• PROMPT: All lines of the listing below must be reproduced character for character.

======== STORED DATA

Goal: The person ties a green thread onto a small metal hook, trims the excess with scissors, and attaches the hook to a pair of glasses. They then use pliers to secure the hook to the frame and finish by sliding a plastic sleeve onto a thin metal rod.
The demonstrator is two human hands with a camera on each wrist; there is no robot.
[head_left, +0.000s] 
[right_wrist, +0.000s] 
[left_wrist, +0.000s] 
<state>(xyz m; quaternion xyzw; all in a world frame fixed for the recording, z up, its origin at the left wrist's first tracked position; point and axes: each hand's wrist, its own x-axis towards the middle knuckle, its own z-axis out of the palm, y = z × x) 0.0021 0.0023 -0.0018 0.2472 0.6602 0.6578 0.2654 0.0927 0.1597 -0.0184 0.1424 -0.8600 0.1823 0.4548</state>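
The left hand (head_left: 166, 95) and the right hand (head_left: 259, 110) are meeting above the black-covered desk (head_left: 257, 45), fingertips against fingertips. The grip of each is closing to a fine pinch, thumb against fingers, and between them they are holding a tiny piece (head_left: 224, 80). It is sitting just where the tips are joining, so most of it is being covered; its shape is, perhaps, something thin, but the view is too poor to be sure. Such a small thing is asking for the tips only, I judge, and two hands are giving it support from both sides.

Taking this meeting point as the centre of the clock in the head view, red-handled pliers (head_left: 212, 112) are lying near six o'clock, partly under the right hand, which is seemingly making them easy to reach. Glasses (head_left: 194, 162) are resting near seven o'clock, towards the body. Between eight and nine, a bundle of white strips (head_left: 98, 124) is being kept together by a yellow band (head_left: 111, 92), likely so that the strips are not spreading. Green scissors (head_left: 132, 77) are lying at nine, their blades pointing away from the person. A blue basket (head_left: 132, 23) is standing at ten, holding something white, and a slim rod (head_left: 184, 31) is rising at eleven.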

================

• EXERCISE OUTPUT:
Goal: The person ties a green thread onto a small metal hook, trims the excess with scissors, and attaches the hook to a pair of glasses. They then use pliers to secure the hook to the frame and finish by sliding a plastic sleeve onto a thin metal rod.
The demonstrator is two human hands with a camera on each wrist; there is no robot.
[head_left, +0.000s] 
[right_wrist, +0.000s] 
[left_wrist, +0.000s] 
<state>(xyz m; quaternion xyzw; all in a world frame fixed for the recording, z up, its origin at the left wrist's first tracked position; point and axes: each hand's wrist, its own x-axis towards the middle knuckle, its own z-axis out of the palm, y = z × x) 0.0021 0.0023 -0.0018 0.2472 0.6602 0.6578 0.2654 0.0927 0.1597 -0.0184 0.1424 -0.8600 0.1823 0.4548</state>
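The left hand (head_left: 166, 95) and the right hand (head_left: 259, 110) are meeting above the black-covered desk (head_left: 257, 45), fingertips against fingertips. The grip of each is closing to a fine pinch, thumb against fingers, and between them they are holding a tiny piece (head_left: 224, 80). It is sitting just where the tips are joining, so most of it is being covered; its shape is, perhaps, something thin, but the view is too poor to be sure. Such a small thing is asking for the tips only, I judge, and two hands are giving it support from both sides.

Taking this meeting point as the centre of the clock in the head view, red-handled pliers (head_left: 212, 112) are lying near six o'clock, partly under the right hand, which is seemingly making them easy to reach. Glasses (head_left: 194, 162) are resting near seven o'clock, towards the body. Between eight and nine, a bundle of white strips (head_left: 98, 124) is being kept together by a yellow band (head_left: 111, 92), likely so that the strips are not spreading. Green scissors (head_left: 132, 77) are lying at nine, their blades pointing away from the person. A blue basket (head_left: 132, 23) is standing at ten, holding something white, and a slim rod (head_left: 184, 31) is rising at eleven.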

This exercise requires no further output.